ИФА нонилфенола с магнитным концентрированием. С учетом установленных условий проведения ИФА с использованием МЧ было осуществлено определение НФ. В связи с низкой растворимостью НФ в воде его растворы готовили в среде с 20%-ным содержанием метанола. Данная концентрация метанола не приводит к инактивации антител и потере антигенсвязывающих свойств [29–31]. Содержание метанола на стадии конкуренции совпадало для ИФА с использованием МЧ и для традиционного конкурентного ИФА (рис. 3). Была получена градуировочная кривая определения НФ с применением МЧ (рис. 8). Предел обнаружения составил 3.8 нг/мл, а рабочий диапазон определяемых концентраций – от 6.2 до 33 нг/мл (IC₅₀ = 14.2 нг/мл). Таким образом, модификация ИФА позволила снизить предел обнаружения в 14.5 раз – с 55 до 3.8 нг/мл. Использование комплексов МЧ с антителами способствует сохранению реакционной способности реагентов и концентрированию аналита, что позволяет регистрировать его низкие концентрации.

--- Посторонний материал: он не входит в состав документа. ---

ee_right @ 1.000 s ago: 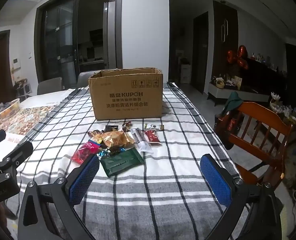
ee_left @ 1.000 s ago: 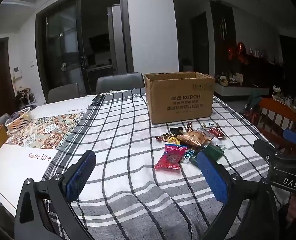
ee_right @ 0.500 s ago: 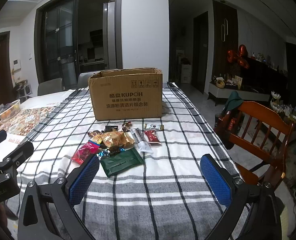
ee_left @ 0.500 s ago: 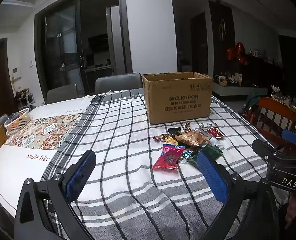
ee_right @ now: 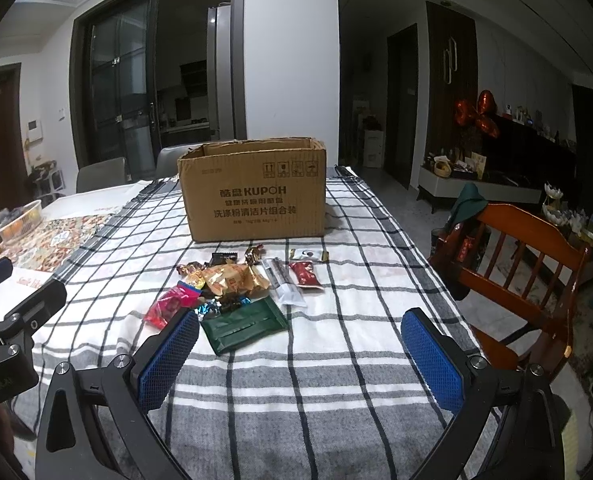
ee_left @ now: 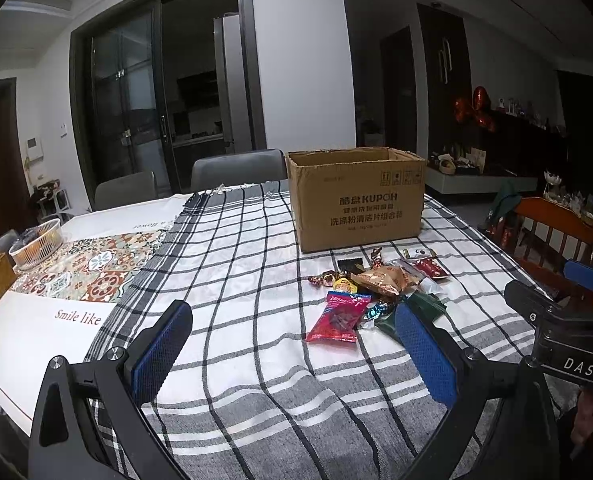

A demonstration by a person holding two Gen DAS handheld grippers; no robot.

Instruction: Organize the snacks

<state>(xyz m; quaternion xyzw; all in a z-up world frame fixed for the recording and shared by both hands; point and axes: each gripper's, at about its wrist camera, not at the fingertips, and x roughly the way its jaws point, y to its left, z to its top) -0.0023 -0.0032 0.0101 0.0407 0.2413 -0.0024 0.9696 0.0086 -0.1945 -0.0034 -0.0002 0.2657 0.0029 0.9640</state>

Рис. 8. Градуировочная кривая определения НФ с использованием разработанной системы на основе МЧ (n = 3).

Последним этапом разработки было определение объема, из которого возможно провести концентрирование без потери чувствительности анализа. Для этой цели в различных объемах растворителя (от 0.1 до 5.0 мл) были приготовлены пробы, содержащие равное количество НФ. Все стадии анализа с выбранными концентрациями реагентов проводили в малом объеме (30 мкл), за исключением стадии конкуренции. Согласно полученной зависимости от объема пробы (рис. 9), максимальный оптический сигнал достигается при концентрировании пробы из 0,5 мл. Таким образом, применение модифицированных магнитных частиц позволяет сконцентрировать пробу в 17 раз, что имеет большое значение для проб, содержащих следовые количества аналита.

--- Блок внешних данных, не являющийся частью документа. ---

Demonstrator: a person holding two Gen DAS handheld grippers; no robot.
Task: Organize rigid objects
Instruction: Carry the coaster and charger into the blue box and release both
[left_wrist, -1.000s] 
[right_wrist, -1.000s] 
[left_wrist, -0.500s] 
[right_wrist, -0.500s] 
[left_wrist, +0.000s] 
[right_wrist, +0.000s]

Рис. 9. Зависимость аналитического сигнала в разработанном ИФА на основе МЧ от объема, в котором происходило концентрирование (n = 3).

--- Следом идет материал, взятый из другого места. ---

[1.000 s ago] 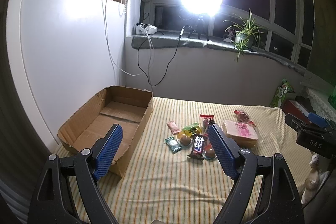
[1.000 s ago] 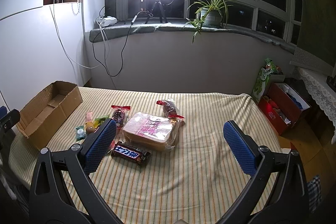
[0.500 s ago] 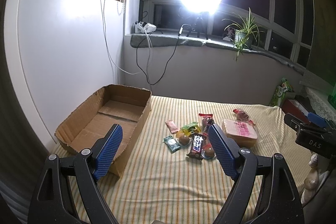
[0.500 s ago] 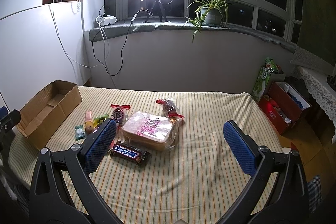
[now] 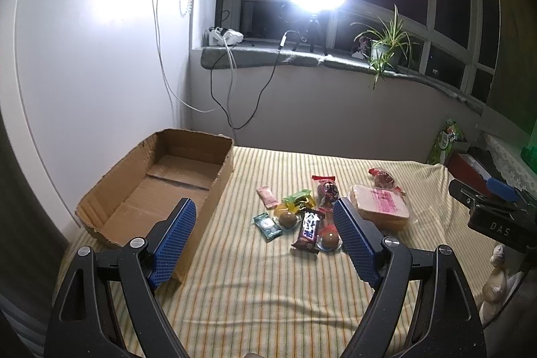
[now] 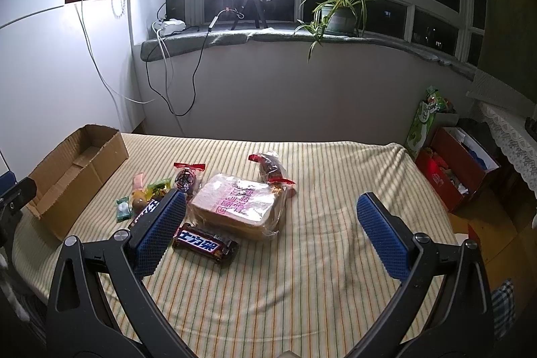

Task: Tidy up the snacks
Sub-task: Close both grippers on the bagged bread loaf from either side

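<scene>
Left wrist view has drifted slightly; both grippers' jaws stay spread, empty: left gripper (image 5: 265, 239), right gripper (image 6: 272, 232); cardboard box (image 5: 161, 183) left of frame beside snacks (image 5: 302, 213).

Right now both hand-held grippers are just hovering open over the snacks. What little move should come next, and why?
Probably lower the right hand-held gripper onto the chocolate bar lying just in front of it. Both grippers are open and hold nothing, the cardboard box has no snacks in it, and every snack lies loose on the striped cloth. That bar is nearest and sits apart from the bread.
</scene>
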Available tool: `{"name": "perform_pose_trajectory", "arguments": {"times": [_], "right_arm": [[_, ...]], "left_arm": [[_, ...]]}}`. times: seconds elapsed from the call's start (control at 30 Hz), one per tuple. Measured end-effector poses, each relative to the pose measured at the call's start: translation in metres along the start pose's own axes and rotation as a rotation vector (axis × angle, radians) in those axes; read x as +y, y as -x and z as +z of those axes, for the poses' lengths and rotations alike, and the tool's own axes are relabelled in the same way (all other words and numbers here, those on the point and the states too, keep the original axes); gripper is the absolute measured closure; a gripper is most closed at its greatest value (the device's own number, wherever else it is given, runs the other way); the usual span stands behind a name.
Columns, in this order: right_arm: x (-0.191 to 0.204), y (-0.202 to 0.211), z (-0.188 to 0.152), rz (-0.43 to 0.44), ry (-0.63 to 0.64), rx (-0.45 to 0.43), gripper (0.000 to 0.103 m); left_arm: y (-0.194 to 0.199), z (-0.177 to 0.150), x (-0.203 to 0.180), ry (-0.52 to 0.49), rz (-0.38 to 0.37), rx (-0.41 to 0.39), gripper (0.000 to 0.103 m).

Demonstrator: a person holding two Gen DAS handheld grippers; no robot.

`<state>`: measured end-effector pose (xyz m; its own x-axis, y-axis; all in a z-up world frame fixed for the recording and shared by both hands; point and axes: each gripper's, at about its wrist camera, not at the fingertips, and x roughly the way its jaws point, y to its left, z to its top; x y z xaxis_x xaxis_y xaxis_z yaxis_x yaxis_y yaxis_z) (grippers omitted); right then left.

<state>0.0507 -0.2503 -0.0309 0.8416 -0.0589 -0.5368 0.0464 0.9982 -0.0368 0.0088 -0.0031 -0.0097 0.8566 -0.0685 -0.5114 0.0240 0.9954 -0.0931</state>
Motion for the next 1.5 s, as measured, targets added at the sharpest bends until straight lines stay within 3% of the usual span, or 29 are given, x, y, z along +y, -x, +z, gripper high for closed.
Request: {"name": "perform_pose_trajectory", "arguments": {"times": [0.2,0.4,0.53,0.73,0.9,1.23,1.5], "right_arm": [[-0.005,-0.009,-0.001,0.029,-0.012,0.027,0.0],[-0.009,-0.021,-0.003,0.093,-0.027,0.075,0.01],[-0.013,-0.031,-0.007,0.135,-0.051,0.114,0.026],[-0.023,-0.051,-0.012,0.213,-0.109,0.181,0.035],[-0.038,-0.073,-0.014,0.302,-0.195,0.257,0.039],[-0.053,-0.113,-0.013,0.394,-0.271,0.346,0.041],[-0.056,-0.143,-0.013,0.429,-0.31,0.409,0.049]], "left_arm": [[-0.012,-0.002,-0.006,-0.007,-0.034,0.029,0.02],[-0.028,-0.005,-0.013,0.007,-0.107,0.08,0.021],[-0.043,-0.008,-0.018,0.021,-0.166,0.126,0.028],[-0.069,-0.012,-0.026,0.04,-0.245,0.192,0.04],[-0.093,-0.014,-0.038,0.065,-0.332,0.255,0.048],[-0.137,-0.015,-0.069,0.068,-0.445,0.363,0.059],[-0.161,-0.014,-0.084,0.065,-0.478,0.411,0.065]]}}
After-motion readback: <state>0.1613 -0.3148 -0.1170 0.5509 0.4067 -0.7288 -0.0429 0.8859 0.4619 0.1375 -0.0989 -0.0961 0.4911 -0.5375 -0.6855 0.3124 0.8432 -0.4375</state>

Представленный в данной работе подход интересен по нескольким причинам. Проведение анализа в микропробирках минимизирует неспецифические взаимодействия НФ по сравнению с микропланшетами различной сорбционной емкости. Направленное ориентирование иммуноглобулинов сыворотки кролика при взаимодействии их Fc-фрагментов с белком G позволяет более эффективно проводить конкурентное взаимодействие с НФ – свободным либо в составе конъюгата гаптен-белок. Использование высокоаффинного взаимодействия биотин-стрептавидин, а также полипероксидазы обеспечивает снижение предела обнаружения искомого аналита. Достигнутые значения предела обнаружения НФ соответствуют установленным нормам по его содержанию в воде [12], что доказывает пригодность данного подхода для определения практически востребованных низких концентраций НФ. И, наконец, применение МЧ в качестве носителей иммунных комплексов обеспечивает концентрирование разбавленных проб и выявление следовых количеств НФ.